Serve ancora scendere in piazza con i gilet gialli?

Il "successo" dei Gilet gialli fa riflettere: i nuovi movimenti nascono apparentemente dal nulla, ma riescono a influire sulla politica in modi inaspettati

Hanno invaso la Francia, bloccato le strade, costruito barricate e finte ghigliottine con cui “decapitare” il presidente Emmanuel Macron. E sabato 8 dicembre hanno protestato in 125.000 a Parigi e in altre città, scontrandosi con la polizia. Nati da un tam tam sui social, in un mese i gilet gialli (che prendono il nome dal giubbino diventato simbolo della protesta) hanno portato a casa una moratoria di 1 anno all’aumento delle tasse sulla benzina.

Non solo: lunedì sera il presidente ha tenuto un discorso alla nazione in cui ha riconosciuto i motivi della protesta, «la collera è giusta» ha detto, prendendosi «la sua parte di responsabilità per aver dato l’impressione di non ascoltare [il malessere dei francesi, ndr], di avere altre priorità» e dicendosi dispiaciuto se le sue parole «hanno ferito molti fra voi». Macron ha inoltre annunciato delle misure speciali per il 2019, confermate oggi dal premier Edouard Philippe: a partire dal 2019 il salario minimo aumenterà di 100 euro al mese, gli straordinari saranno esentasse così come i premi di fine anno che le imprese decideranno di pagare ai lavoratori. Il presidente, inoltre, ha promesso di tagliare le tasse ai pensionati.
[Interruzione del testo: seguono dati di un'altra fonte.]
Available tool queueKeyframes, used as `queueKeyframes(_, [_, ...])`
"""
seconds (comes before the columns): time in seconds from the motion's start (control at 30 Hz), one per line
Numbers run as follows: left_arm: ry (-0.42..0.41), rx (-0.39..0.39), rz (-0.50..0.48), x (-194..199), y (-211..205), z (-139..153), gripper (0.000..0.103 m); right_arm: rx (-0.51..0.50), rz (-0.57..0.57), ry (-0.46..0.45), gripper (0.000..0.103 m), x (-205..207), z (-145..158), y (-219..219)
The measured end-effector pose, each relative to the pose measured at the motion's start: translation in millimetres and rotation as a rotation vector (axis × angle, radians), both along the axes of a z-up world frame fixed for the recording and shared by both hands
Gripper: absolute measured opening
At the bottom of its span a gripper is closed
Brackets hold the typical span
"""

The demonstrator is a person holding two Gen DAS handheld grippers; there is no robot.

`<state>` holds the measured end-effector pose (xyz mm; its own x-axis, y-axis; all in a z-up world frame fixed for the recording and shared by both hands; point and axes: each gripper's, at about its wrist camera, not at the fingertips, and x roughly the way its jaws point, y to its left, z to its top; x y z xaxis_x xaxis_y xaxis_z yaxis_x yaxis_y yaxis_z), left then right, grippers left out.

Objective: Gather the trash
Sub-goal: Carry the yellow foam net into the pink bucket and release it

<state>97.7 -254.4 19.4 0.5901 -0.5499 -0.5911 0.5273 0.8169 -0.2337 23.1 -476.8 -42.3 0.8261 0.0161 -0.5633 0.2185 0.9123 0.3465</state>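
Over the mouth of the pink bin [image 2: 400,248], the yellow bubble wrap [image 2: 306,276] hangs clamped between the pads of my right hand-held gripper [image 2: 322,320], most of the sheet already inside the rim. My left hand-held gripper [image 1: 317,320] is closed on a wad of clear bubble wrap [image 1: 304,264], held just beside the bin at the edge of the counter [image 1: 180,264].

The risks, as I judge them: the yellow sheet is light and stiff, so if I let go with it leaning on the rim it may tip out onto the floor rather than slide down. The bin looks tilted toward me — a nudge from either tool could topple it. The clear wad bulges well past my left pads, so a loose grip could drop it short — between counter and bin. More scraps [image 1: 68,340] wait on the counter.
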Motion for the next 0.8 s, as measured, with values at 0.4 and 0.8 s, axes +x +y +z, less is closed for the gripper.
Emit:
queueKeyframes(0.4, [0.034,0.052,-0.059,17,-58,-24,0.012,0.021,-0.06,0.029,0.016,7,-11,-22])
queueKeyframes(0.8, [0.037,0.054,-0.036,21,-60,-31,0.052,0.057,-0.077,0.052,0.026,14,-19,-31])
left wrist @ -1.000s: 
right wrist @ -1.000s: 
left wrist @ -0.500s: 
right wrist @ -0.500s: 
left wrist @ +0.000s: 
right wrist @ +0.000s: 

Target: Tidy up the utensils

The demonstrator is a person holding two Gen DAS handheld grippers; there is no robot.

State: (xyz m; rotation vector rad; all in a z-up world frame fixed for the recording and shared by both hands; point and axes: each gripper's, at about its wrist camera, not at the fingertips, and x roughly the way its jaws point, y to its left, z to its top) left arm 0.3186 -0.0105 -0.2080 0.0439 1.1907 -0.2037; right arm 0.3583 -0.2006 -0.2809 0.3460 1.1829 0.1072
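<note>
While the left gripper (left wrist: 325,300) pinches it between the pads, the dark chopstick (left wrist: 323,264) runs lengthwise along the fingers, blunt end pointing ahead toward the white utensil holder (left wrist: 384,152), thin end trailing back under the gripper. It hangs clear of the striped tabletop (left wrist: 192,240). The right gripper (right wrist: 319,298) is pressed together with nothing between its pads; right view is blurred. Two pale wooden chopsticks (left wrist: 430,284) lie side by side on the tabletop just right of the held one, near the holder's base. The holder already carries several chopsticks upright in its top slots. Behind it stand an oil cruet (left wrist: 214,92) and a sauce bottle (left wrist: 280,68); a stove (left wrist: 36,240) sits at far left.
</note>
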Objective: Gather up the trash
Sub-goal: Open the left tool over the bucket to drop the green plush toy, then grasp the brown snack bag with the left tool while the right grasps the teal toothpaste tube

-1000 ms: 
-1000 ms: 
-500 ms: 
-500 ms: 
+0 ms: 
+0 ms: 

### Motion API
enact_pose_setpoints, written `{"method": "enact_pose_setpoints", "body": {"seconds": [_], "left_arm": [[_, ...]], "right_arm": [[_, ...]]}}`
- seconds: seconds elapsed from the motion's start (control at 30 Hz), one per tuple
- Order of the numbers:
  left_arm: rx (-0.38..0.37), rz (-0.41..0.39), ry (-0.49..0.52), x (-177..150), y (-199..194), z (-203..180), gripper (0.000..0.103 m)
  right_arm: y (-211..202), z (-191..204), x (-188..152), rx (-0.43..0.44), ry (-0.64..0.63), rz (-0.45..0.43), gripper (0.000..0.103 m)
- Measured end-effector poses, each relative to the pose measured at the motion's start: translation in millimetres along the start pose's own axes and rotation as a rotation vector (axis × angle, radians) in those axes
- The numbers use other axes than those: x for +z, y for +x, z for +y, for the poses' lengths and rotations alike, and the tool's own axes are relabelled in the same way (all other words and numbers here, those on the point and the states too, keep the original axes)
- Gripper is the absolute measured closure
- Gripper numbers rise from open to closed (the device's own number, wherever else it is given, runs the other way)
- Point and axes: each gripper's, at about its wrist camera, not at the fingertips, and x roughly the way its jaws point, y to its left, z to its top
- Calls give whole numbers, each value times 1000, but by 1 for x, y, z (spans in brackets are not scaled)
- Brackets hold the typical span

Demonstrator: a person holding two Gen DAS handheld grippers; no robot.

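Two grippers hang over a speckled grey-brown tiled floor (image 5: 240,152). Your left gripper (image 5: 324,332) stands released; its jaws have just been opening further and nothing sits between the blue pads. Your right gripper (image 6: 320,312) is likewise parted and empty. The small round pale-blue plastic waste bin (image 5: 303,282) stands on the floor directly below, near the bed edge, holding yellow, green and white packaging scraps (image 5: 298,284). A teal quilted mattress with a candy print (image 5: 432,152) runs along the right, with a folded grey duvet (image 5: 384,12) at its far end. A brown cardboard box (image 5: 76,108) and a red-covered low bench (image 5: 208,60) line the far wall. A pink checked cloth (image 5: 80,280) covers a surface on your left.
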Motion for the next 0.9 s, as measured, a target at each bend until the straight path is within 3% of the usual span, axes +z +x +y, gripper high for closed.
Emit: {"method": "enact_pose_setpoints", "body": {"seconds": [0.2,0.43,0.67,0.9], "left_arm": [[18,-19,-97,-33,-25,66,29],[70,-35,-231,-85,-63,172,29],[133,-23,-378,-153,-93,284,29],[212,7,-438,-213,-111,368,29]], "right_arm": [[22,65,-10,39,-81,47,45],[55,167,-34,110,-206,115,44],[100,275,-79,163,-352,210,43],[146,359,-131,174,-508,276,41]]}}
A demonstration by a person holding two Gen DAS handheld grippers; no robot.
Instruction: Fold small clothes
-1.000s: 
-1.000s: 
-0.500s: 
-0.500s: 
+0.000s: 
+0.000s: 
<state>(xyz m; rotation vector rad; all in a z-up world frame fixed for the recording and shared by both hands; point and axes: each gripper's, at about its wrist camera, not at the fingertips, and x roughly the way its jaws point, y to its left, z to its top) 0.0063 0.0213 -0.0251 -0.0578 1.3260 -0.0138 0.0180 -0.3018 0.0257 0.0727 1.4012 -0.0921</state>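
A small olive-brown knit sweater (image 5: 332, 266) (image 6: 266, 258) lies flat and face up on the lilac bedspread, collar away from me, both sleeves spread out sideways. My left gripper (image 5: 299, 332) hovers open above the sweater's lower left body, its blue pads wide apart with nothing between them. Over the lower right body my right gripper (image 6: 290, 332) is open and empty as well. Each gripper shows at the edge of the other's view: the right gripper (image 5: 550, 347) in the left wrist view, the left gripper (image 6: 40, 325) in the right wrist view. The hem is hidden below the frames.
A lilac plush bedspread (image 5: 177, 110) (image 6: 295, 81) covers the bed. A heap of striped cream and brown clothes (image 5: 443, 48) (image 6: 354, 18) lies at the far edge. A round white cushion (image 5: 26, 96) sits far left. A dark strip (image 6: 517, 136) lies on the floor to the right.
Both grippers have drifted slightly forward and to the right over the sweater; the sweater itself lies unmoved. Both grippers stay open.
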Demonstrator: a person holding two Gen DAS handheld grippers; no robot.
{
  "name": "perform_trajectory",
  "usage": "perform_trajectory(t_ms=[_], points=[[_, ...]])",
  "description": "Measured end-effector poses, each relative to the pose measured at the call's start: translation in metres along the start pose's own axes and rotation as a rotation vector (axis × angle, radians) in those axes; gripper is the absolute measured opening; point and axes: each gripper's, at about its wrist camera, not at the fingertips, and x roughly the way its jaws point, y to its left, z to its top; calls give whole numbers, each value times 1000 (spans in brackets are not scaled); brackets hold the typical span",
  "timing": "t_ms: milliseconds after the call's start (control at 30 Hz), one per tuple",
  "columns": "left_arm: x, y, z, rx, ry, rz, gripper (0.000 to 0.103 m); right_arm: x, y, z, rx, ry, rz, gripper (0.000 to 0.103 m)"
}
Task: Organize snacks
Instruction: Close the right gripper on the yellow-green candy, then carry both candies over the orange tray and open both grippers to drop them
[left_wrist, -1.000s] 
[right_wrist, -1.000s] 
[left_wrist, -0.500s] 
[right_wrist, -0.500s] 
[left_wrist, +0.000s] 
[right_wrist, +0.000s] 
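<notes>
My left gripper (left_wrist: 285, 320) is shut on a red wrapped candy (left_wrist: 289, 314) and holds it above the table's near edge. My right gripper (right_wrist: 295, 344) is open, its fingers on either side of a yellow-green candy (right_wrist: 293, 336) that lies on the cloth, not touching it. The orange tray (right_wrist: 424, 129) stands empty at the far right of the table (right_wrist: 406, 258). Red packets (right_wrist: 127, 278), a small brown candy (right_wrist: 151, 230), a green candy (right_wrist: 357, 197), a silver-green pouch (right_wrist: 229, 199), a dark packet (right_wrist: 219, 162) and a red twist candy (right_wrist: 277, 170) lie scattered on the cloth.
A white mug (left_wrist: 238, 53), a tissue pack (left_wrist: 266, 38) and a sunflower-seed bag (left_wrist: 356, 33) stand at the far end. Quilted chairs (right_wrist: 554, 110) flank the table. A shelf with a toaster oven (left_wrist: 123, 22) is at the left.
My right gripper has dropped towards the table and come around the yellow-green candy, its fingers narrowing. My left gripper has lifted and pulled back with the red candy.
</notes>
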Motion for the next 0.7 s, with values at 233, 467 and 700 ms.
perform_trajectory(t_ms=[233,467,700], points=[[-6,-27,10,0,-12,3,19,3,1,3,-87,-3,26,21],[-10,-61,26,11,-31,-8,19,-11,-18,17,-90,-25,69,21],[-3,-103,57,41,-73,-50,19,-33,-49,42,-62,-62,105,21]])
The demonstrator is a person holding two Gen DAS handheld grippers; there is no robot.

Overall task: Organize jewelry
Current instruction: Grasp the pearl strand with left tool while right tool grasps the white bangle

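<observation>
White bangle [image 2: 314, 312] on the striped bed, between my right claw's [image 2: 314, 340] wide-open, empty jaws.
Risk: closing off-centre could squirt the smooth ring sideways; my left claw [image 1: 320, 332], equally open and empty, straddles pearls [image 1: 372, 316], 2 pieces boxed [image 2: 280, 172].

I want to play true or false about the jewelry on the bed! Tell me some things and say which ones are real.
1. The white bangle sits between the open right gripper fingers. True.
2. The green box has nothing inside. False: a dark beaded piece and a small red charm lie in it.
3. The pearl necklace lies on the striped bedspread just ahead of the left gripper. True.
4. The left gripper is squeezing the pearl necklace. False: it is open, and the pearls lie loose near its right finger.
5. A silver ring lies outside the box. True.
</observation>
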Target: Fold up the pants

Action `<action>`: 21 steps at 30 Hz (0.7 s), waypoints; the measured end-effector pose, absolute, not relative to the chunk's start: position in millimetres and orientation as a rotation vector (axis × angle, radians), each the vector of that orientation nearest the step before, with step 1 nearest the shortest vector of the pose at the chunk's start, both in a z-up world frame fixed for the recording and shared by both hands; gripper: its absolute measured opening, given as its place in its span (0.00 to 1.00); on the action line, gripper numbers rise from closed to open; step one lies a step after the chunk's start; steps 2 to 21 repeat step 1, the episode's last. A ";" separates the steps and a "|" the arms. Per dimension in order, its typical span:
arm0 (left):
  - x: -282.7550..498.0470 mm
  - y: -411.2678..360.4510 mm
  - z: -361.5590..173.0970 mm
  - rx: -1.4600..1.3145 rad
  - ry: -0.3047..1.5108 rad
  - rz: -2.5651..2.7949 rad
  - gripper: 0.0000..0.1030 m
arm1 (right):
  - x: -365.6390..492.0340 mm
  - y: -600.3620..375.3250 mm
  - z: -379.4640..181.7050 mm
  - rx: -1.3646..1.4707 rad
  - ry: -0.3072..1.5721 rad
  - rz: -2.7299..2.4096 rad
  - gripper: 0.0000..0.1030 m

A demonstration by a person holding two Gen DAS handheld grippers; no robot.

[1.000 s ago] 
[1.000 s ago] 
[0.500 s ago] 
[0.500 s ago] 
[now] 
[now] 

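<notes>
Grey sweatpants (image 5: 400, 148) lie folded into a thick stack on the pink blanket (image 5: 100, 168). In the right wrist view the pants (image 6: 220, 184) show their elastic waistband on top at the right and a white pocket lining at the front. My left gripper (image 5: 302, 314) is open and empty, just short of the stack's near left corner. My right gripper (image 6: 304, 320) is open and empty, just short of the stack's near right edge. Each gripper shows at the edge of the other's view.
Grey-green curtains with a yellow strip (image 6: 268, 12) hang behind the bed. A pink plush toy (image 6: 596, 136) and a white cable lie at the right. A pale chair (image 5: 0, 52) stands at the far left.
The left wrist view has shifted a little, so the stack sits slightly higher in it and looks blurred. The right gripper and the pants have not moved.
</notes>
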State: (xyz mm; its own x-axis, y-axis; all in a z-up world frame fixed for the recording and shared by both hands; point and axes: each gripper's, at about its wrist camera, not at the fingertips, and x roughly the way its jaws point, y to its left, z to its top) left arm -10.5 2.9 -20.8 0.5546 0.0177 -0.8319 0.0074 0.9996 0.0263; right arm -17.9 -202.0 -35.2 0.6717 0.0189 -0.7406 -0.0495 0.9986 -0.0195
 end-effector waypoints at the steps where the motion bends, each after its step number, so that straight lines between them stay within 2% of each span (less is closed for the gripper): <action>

L’abbassamento dei toni del presidente, che fino ad ora si era dimostrato molto duro con i manifestanti, ha ottenuto reazioni miste: in molti ci vedono un passo avanti verso le trattative, ma per ora i gilet gialli non hanno ritirato le proteste. C’è inoltre preoccupazione per lo sforamento del debito, come spiega La Repubblica.

Un successo che fa riflettere

I nuovi movimenti nascono apparentemente dal nulla, ma riescono a influire sulla politica in modi inaspettati. Dai Forconi siciliani, che nel 2011 volevano tagli ai costi della politica, alle manifestazioni contro la corruzione in Brasile, fino ai No Tav che in Piemonte sono tornati a chiedere il blocco della Torino-Lione «al M5S perché l’avevano scritto nel loro programma», non è difficile individuare punti in comune. Spiega il sociologo Domenico De Masi: «Primo: sono acefali, cioè non hanno leader. Secondo: hanno un’agenda molto fluida. Terzo: come compaiono così scompaiono, magari per tornare sotto altra forma. Quarto: li ritroviamo in molti Paesi del mondo».

Alcune volte, come nel caso delle recenti proteste italiane “dal basso”, gli esiti sono altalenanti: «Più che alla piazza Sì Tav torinese, dove c’era un coordinamento, penso alle manifestazioni studentesche che hanno portato in strada decine di migliaia di giovani ma sono state snobbate dai media» dice il sociologo. Benché il loro contenuto fosse esplicitamente più politico rispetto ad altre esperienze.

Compresa quella in Francia, dove invece la rivolta ha avuto successo. Perché? «La banalità del “nemico” iniziale – i costi elevati della benzina o la corruzione – rende tutto più trasversale e mediaticamente facile». I movimenti spesso nascono da rivendicazioni che sono quasi pretesti, sbilanciati rispetto alla realtà come è tipico di un certo populismo: «Non è tenendo bassi i prezzi del carburante che si risolvono i problemi» conclude De Masi. «Ma dietro agli slogan si nascondono obiettivi politici reali: nel caso francese, far cadere il governo Macron e dare slancio alla destra di Marine Le Pen».